_Records supplied_.

****

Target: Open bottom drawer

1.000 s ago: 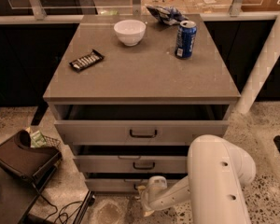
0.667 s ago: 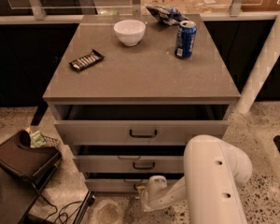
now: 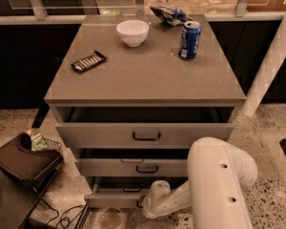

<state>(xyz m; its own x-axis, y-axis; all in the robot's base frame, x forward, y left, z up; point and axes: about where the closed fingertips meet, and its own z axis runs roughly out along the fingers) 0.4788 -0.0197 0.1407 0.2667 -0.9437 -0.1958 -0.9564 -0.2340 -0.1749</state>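
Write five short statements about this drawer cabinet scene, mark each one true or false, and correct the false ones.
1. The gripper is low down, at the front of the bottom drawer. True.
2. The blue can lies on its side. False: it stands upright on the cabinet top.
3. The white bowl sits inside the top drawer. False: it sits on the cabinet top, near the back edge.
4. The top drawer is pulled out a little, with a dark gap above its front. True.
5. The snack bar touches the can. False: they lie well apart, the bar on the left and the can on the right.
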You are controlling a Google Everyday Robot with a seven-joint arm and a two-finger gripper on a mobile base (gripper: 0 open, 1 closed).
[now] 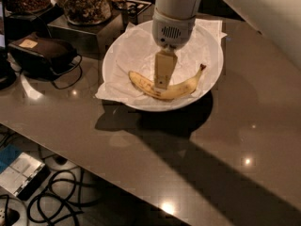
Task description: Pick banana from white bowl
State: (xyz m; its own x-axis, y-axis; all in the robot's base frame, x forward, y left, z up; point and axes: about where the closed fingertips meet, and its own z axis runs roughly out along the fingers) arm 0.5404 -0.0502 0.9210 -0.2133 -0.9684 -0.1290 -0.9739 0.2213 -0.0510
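Now the gripper point(161, 80) hangs directly over the banana point(184, 87), which lies across the near side of the bowl point(212, 55); jaw spread, cannot tell. Likely soft, light, bruisable, so I'd take its thick middle, gently.
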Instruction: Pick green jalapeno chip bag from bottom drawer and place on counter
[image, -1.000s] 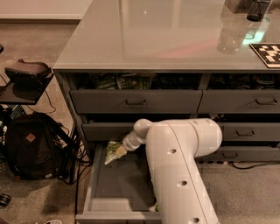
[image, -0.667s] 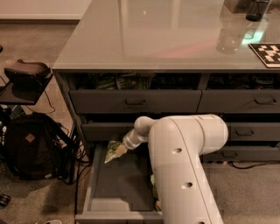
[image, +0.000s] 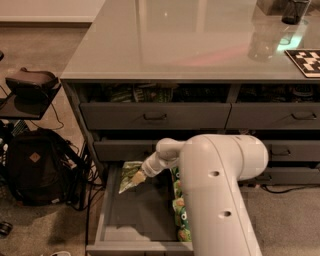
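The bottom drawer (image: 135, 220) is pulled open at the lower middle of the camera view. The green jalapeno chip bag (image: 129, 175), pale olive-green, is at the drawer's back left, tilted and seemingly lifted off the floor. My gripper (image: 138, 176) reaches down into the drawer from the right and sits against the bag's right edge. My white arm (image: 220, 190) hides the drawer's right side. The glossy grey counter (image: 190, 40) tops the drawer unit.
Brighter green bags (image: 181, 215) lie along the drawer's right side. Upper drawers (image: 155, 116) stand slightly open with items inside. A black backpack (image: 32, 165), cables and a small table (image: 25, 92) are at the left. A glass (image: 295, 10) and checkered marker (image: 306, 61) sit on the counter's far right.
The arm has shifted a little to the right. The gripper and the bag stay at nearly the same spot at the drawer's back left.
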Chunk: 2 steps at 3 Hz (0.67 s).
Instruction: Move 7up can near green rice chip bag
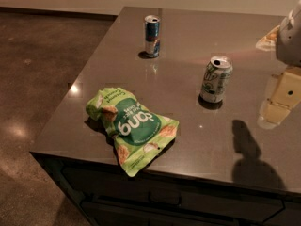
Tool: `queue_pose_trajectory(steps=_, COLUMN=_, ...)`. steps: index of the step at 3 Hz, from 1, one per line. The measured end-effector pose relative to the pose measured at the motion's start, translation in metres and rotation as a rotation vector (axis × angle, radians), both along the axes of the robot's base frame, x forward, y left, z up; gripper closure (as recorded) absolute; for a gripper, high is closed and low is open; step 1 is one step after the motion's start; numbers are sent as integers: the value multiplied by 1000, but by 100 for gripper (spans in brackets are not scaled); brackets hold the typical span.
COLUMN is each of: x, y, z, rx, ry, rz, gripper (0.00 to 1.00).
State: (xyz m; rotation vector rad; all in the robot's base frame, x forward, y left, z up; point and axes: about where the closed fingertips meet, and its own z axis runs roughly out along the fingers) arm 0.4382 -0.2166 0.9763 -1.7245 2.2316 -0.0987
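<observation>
The 7up can (216, 79), white and green with a silver top, stands upright on the dark countertop (188, 36), right of centre. The green rice chip bag (132, 127) lies wrinkled near the front left edge, well to the left of and nearer than the can. My gripper (278, 102) shows at the right edge of the view, pale and cream-coloured, to the right of the can and apart from it. It holds nothing that I can see. Its shadow (249, 154) falls on the counter in front of it.
A slimmer blue and silver can (152, 36) stands upright at the back of the counter. A pale packet (268, 37) lies at the far right, partly behind my arm. The counter's left and front edges drop to a brown floor (37, 79).
</observation>
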Motion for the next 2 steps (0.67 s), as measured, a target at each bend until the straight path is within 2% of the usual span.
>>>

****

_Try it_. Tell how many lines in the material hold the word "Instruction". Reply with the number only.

_Completed task_. 2